_ACTION ITEM:_
Report all lines of the data below that hold the word "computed".

_EXCERPTED DATA:_
────────────────────

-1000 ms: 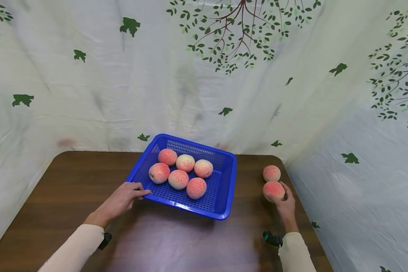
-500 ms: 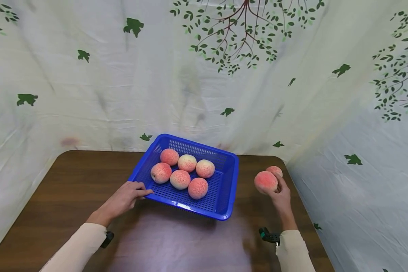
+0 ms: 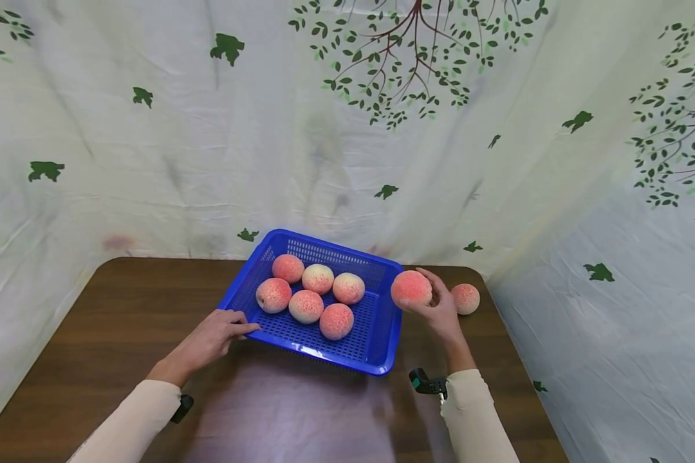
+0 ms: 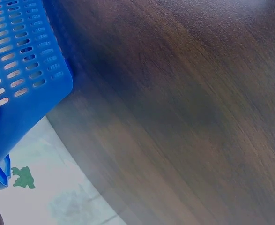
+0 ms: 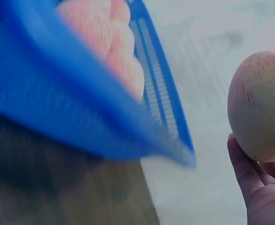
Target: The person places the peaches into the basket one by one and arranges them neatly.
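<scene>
A blue perforated plastic basket (image 3: pixel 376 321) stands on the brown table, with several pink-and-cream peaches (image 3: pixel 305 306) grouped toward its left side. My left hand (image 3: pixel 211 337) grips the basket's near-left corner, thumb over the rim. In my right hand (image 3: pixel 441 310) is a pink peach (image 3: pixel 410 289), raised at the basket's right rim. From the right wrist view, this peach (image 5: pixel 259 108) shows a pale side with red flecks, the fingers under and around it. Another peach (image 3: pixel 466 299) lies on the table just right of my right hand.
The wooden table (image 3: pixel 301 411) reaches to a pale cloth curtain (image 3: pixel 301 148) printed with leaves and branches, which hangs behind and on both sides. A dark wrist device (image 3: pixel 427 382) sits at the right sleeve, another (image 3: pixel 182 408) at the left.
My right hand has lifted the peach from beside the other one and carried it left to the basket's rim. My left hand keeps its hold on the corner.
</scene>
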A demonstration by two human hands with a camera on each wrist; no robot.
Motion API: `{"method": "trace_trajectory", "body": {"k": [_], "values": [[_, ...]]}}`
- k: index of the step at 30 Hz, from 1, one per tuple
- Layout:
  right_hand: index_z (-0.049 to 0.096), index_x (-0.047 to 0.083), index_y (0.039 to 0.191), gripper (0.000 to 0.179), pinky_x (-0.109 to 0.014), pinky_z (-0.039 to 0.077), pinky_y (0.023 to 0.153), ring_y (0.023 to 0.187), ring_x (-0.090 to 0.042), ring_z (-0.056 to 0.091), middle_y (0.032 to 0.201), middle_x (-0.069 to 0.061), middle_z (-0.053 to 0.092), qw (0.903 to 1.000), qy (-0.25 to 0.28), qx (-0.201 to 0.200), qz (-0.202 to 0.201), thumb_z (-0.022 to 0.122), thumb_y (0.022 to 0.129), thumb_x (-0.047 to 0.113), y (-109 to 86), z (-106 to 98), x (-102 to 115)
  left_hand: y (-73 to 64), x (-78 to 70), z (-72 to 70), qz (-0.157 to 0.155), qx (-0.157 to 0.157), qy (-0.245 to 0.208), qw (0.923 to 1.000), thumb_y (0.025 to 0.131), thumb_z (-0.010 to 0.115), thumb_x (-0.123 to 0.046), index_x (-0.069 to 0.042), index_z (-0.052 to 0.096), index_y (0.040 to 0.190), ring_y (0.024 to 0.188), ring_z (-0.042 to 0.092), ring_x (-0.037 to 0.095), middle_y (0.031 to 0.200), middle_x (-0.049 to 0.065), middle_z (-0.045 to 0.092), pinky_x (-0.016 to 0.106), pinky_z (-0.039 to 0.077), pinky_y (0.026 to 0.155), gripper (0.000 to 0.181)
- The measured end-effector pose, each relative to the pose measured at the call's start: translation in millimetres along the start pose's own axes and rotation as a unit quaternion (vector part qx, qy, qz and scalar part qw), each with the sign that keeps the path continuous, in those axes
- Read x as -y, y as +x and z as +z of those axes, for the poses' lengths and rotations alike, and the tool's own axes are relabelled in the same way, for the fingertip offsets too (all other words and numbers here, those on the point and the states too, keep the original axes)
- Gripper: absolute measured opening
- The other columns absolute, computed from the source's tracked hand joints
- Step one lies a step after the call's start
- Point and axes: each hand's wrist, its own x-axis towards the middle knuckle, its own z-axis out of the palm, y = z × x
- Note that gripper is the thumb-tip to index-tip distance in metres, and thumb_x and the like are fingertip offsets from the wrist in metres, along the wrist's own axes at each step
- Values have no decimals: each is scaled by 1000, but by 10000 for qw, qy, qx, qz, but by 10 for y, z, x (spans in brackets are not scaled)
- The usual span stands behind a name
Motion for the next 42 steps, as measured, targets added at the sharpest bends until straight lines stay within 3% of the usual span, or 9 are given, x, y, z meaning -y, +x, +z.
{"method": "trace_trajectory", "body": {"k": [5,10,14,17,23,29,34,39,42], "values": [[44,4,141,69,-29,47,91,112,-21,55,135,-17,52,9990,1,425,-155,74,79,-3,95,288,94,-13,3,-1,-48,16,-11,10000,74,75,5,-12,75,108,72,46,9,80,-7,56,30,41,68,38],[44,4,141,70,-40,47,94,114,-30,54,135,-18,51,9960,52,887,83,76,79,1,138,611,279,-24,-2,1,-189,94,14,9998,76,74,4,-12,75,108,74,47,9,81,-8,57,32,43,71,35],[47,9,140,69,-39,50,90,113,-29,56,133,-14,52,9933,207,1128,134,77,78,2,164,876,285,-26,-8,-4,-195,82,17,9998,76,75,4,-11,75,107,74,48,10,83,-6,60,33,44,71,35],[51,14,138,68,-37,51,88,111,-25,59,132,-10,55,9906,309,1319,186,79,76,5,208,1050,168,-22,-5,-5,-158,87,7,9998,75,75,5,-10,75,107,73,48,10,82,-6,60,33,44,70,36],[50,10,138,70,-38,49,91,111,-24,59,133,-10,55,9836,289,1768,222,80,75,4,229,1358,132,-20,-6,-8,-109,39,-19,9999,74,76,5,-11,75,107,72,48,9,81,-6,60,31,43,69,36],[46,2,140,69,-35,45,96,115,-23,55,135,-15,52,9783,314,2045,79,75,77,-3,223,1610,42,-13,-3,-8,4,-67,-134,9999,72,76,6,-10,75,107,72,48,10,81,-4,60,30,42,67,38],[49,3,136,68,-32,48,92,110,-18,57,130,-12,55,9751,648,2103,260,77,75,-6,180,1774,5,-1,5,-1,5,-37,-198,9998,73,76,6,-10,75,108,71,47,9,81,-4,60,28,41,65,39],[52,10,134,67,-32,47,94,109,-14,57,127,-2,58,9779,201,2044,381,81,74,4,151,1896,-20,-3,18,11,90,-139,-245,9996,71,76,9,-9,75,107,70,47,9,81,-4,61,27,41,64,41],[51,7,135,68,-35,44,97,111,-15,56,129,-4,57,9767,124,2121,293,80,74,4,155,1969,-65,-7,28,14,248,-303,-263,9989,69,77,11,-8,76,105,69,47,8,79,-4,60,26,41,63,41]]}}
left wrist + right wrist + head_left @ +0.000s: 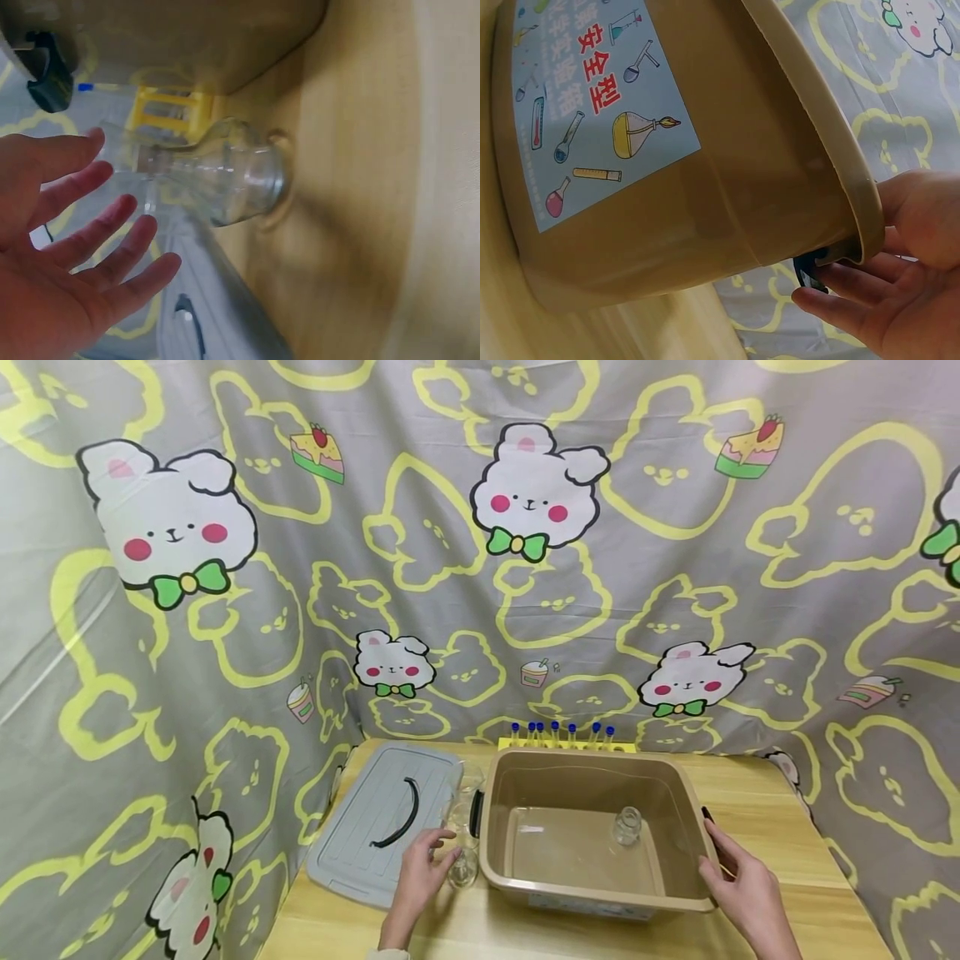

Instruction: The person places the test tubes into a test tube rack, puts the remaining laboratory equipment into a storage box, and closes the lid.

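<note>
My left hand [426,868] is beside a clear glass conical flask [463,870] that stands on the table. In the left wrist view its fingers are spread and relaxed, with the thumb tip close to the flask's neck. The brown plastic bin [592,887] stands right of the flask. My right hand [746,885] holds the bin's right rim, thumb over the edge and fingers beneath it by a black latch [810,274]. Inside the bin is a small clear glass vessel [627,827], toward the right.
A grey lid [375,822] with a black handle [408,818] lies at the left. More clear glassware [462,817] stands between lid and bin. Behind the bin, a yellow rack [510,743] holds several blue-capped tubes [555,731]. A patterned curtain [450,593] surrounds the wooden table [802,860].
</note>
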Tool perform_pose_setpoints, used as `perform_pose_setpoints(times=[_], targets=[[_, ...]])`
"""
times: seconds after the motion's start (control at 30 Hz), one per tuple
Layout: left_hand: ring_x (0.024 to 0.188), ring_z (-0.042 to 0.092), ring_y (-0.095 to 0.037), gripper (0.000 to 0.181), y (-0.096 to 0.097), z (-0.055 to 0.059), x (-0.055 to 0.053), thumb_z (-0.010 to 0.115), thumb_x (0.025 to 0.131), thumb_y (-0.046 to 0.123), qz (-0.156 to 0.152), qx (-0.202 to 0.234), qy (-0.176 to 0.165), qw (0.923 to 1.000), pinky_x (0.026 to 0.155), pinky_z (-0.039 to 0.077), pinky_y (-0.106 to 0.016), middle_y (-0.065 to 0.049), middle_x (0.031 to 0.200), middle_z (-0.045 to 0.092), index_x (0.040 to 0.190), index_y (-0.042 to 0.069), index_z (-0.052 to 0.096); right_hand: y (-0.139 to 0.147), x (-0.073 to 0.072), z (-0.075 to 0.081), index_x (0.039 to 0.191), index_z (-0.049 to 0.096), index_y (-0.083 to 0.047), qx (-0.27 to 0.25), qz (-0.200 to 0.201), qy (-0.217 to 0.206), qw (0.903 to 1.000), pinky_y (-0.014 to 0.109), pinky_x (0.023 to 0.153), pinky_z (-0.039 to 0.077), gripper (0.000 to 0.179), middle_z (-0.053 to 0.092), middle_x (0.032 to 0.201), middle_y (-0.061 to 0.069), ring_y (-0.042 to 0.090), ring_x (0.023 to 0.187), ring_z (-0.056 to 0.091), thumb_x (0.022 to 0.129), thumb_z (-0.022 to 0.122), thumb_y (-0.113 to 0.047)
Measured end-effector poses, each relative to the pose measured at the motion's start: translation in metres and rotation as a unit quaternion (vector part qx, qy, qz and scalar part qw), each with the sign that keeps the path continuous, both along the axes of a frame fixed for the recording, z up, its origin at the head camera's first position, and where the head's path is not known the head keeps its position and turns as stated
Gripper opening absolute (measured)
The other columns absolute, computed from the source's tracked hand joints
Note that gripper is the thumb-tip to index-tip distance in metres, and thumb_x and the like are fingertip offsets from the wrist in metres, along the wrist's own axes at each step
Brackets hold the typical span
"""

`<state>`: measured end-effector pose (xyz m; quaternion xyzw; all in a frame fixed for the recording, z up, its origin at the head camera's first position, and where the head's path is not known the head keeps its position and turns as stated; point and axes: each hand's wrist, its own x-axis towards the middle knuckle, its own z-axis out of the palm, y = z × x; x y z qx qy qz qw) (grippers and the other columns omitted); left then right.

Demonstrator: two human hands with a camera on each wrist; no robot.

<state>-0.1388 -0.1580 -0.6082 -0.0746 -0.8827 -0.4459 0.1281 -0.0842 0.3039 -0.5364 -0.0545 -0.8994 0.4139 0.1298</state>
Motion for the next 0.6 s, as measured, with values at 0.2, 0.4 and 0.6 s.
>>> perform_pose_setpoints(times=[0.2, 0.4, 0.6], targets=[[0.092, 0.07, -0.042, 0.026, 0.004, -0.009, 0.003, 0.084, 0.08, 0.0, -0.001, -0.016, 0.003, 0.9999, 0.073, 0.06, -0.055, -0.015, 0.105, 0.07, 0.103, 0.002, 0.072, -0.002, 0.0, -0.002, 0.14, 0.056, 0.008, 0.0, -0.006, 0.009, 0.9999, 0.001, 0.066, 0.045, 0.053, 0.06, 0.123, 0.038, 0.018, 0.099, 0.067, 0.089, 0.068, -0.001], [0.091, 0.07, -0.04, 0.028, 0.006, -0.017, 0.002, 0.084, 0.078, -0.002, -0.004, -0.027, 0.018, 0.9995, 0.074, 0.061, -0.05, -0.012, 0.104, 0.069, 0.102, 0.004, 0.072, -0.004, 0.0, -0.002, 0.141, 0.055, 0.009, 0.0, -0.007, 0.009, 0.9999, 0.0, 0.066, 0.043, 0.054, 0.058, 0.125, 0.04, 0.047, 0.104, 0.06, 0.089, 0.067, 0.001], [0.086, 0.07, -0.036, 0.028, 0.008, -0.027, 0.001, 0.083, 0.074, -0.007, 0.003, -0.036, 0.047, 0.9983, 0.077, 0.06, -0.05, -0.009, 0.098, 0.069, 0.099, 0.004, 0.072, -0.004, 0.0, -0.002, 0.141, 0.055, 0.008, 0.004, -0.011, 0.006, 0.9999, 0.001, 0.064, 0.044, 0.054, 0.059, 0.124, 0.039, 0.048, 0.104, 0.062, 0.089, 0.068, 0.0]])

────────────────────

_ANSWER TO THIS TASK:_
- The other columns absolute, computed from the source's tracked hand joints
The other columns absolute, computed from the source's tracked hand joints

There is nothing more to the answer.